Table of Contents
This is a concept for what a Rails-inspired small data platform for startups and SMEs could look like. After using a variety of end-to-end solutions like DOMO, Keboola, Mozart Data and others, I keep wishing there was something that would do the 80% of ELT + BI out-of-the-box, without the price surprises.

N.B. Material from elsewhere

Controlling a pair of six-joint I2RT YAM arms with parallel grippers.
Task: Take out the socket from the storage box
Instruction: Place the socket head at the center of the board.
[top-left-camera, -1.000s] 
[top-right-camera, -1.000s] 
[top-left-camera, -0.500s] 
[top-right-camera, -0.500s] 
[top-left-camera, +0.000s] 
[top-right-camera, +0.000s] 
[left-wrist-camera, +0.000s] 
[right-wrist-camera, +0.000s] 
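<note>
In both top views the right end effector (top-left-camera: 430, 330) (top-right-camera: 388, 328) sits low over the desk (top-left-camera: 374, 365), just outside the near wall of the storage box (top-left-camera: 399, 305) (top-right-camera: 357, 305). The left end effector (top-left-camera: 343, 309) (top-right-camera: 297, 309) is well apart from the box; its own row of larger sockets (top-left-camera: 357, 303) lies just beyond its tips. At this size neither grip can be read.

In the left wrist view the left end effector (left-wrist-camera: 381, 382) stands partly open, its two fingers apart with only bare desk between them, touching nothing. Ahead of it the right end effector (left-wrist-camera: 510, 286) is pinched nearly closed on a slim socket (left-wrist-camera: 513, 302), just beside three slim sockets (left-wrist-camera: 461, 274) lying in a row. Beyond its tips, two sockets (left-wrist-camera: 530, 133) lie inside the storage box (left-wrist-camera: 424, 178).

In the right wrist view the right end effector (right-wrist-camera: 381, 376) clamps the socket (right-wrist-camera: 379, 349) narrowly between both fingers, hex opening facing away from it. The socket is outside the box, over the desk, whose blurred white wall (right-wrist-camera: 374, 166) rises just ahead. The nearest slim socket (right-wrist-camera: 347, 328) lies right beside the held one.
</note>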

This project is an attempt to stitch together a set of solid and reliable open-source tools that combine into a lean platform where one data engineer can own the entire lifecycle. From ELT, to data modelling, to deploying and scaling in production.
-
🧪 From laptop to production in minutes - Develop locally with DuckDB, deploy with the same code. No more "it works on my machine" problems.
-
⚡ Lightning-fast analytics on any data size - DuckDB's column-oriented design handles gigabytes of data on modest hardware. Query billions of rows in seconds.
-
📊 Beautiful dashboards - Drag-and-drop dataviz with Metabase. Perfect for everyone - tech and non-tech alike.
-
💸 Scale without breaking the bank - Enterprise-grade data stack for as little as $30/month. DuckDB + SQLMesh's efficiency means less compute costs than Snowflake or BigQuery.
-
🔄 30+ ready-to-use integrations - Instant integrations with dlt for Stripe, GitHub, Salesforce, and more. Connect your SaaS tools with minimal code.
-
🤖 Just ask your DB - Ask questions in plain English with DuckDB's MCP. Get immediate answers without writing complex queries.
-
🔍 End-to-end data lineage - SQLMesh tracks transformations from raw to gold data. Understand exactly where metrics come from and debug easily.
Caution
The project is very much in the pre-alpha stage. This is more of an experiment and is not meant for produciton workloads.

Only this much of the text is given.